The importance of the ability to perform survival correlations with lncRNAs must be emphasized. There are multiple techniques for identifying protein coding genes that are involved in cancer because mutations that occur in protein coding genes can result in missense mutations, and methods have been developed for identifying which of these mutations are drivers as opposed to simply passengers (Carter et al., 2009; Kaminker et al., 2007; Youn & Simon, 2011). In contrast, because it is unclear how mutations will affect lncRNA function, methods to identify lncRNAs involved in cancer must rely on lncRNA expression. As a result, OncoLnc is one of the few resources available for finding lncRNAs involved in cancer, and if a lncRNA researcher is searching for a novel lncRNA to study, Table S3 would be a good place to start.
Compared to microarrays, RNA-SEQ is a relatively unproven technology for identifying prognostic genes. However, I previously performed a pan-cancer analysis of prognostic genes that used RNA-SEQ data and provided consistent groupings of cancers and identified interesting cancer biology (Anaya et al., 2016).
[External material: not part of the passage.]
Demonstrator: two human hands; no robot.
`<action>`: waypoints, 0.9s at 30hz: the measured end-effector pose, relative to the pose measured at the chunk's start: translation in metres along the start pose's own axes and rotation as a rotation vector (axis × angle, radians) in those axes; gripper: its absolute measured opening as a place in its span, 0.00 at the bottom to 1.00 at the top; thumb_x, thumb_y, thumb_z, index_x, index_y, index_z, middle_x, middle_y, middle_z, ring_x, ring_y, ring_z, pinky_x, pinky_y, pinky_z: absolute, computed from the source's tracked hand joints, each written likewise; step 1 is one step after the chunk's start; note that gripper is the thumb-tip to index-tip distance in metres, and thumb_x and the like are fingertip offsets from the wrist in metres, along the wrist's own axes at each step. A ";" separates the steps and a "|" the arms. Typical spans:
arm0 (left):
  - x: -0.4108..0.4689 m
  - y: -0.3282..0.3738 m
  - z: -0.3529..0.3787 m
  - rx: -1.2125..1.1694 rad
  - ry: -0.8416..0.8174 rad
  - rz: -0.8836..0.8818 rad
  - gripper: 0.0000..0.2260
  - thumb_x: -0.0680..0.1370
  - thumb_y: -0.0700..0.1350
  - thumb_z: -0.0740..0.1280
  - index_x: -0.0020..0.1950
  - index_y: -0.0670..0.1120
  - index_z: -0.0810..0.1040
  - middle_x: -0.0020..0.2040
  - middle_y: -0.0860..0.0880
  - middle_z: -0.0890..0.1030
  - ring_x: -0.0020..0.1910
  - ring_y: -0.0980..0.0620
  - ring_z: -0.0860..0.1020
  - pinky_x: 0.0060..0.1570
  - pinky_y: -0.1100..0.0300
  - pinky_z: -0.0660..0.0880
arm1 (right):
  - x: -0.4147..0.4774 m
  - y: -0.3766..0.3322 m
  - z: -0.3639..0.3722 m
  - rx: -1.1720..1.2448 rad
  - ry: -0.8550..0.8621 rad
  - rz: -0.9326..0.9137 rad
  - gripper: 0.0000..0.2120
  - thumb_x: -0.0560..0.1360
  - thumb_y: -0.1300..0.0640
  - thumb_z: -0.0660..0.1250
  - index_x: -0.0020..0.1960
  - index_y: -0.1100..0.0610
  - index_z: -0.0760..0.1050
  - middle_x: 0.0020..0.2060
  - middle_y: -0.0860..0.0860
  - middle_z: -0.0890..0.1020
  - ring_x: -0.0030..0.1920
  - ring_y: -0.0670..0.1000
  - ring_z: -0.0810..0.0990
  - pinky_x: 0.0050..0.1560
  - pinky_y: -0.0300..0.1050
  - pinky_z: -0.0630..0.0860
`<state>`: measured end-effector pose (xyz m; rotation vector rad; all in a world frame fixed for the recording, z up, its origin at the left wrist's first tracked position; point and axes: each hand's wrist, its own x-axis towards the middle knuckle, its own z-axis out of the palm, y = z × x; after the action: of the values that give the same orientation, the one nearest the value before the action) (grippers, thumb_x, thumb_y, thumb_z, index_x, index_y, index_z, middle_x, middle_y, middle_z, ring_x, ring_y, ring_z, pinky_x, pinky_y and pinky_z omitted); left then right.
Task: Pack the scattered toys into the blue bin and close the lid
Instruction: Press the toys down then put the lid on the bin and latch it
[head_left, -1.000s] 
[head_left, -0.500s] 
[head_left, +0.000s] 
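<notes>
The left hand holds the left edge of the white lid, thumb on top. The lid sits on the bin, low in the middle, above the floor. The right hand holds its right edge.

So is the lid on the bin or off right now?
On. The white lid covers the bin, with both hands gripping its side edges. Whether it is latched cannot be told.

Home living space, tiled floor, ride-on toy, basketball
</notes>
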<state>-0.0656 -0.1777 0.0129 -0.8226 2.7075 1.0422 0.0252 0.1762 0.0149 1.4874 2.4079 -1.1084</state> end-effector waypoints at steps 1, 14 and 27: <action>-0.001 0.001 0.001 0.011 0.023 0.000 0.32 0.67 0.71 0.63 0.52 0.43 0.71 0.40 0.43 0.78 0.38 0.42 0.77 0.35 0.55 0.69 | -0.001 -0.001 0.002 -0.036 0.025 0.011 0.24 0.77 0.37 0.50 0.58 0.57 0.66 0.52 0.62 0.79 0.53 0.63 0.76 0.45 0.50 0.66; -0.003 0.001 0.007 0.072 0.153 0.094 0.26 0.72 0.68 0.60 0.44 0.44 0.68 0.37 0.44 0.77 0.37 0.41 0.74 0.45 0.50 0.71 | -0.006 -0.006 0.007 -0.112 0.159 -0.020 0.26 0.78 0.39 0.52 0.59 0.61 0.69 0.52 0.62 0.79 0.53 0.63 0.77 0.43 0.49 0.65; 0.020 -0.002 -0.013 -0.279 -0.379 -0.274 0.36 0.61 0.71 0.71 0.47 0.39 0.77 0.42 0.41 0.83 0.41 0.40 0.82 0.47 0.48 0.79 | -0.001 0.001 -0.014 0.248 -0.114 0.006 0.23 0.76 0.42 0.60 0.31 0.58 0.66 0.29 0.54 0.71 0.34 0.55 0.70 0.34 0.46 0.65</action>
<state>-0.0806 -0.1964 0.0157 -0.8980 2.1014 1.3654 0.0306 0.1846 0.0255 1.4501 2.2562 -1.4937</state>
For example, in my analysis EGF signaling was strongly associated with survival in LUSC, and EGFR inhibitors have been shown to be effective in LUSC patients despite EGFR mutations being rare in this cancer (Chiu et al., 2014). Although examples such as this are assuring, when using OncoLnc it is important to remember that the correlations observed, regardless of p-value, are still only correlations. Perhaps the largest limitation of OncoLnc is that the Cox models do not account for intra-cancer subtypes. For example, GBM and BRCA both have well-established subtypes (Brennan et al., 2013; Perou et al., 2000). If the expression of a gene correlates with cancer subtypes, and those subtypes correlate with survival, subtype would be a confounding variable. As subtype definitions for the different cancers improve a future version of OncoLnc may be able to incorporate the subtypes in the Cox models.
An analysis is only as good as the data available, and the Tier 3 TCGA RNA-SEQ analyses were performed with outdated software and transcript information. There have been some attempts to reanalyze both the TCGA mRNA RNA-SEQ data and miRNA-SEQ data (Kuo et al., 2015; Rahman et al., 2015). In the event that TCGA or the scientific community releases a gold standard analysis of TCGA data, a future version of OncoLnc could incorporate this data.
Current data portals for TCGA data only allow users to view the results for one cancer at a time, may or may not offer Cox regression results, do not allow for complete control over separating patients during Kaplan-Meier analysis, and do not allow for download of the data used in the analysis. To my knowledge OncoLnc is the only online resource for TCGA data that includes these features, is the only resource that uses modern gene definitions for TCGA mRNA and miRNA data, and is the only resource for survival analysis of MiTranscriptome beta lncRNAs. In addition, current methods for survival analysis rely on a p-value cutoff of .05 for significance, which may lead to either the study of genes not actually correlated with survival or missing genes that are correlated with survival depending on the cancer. By storing the results of the correlation for every gene, OncoLnc can provide a context for the significance of a correlation. As a result, used correctly OncoLnc can not only increase the sensitivity of finding genes involved in cancer, but also the specificity. This combination of ease of use, results for complex analyses, and tools for exploring and downloading data make OncoLnc an invaluable resource for cancer researchers.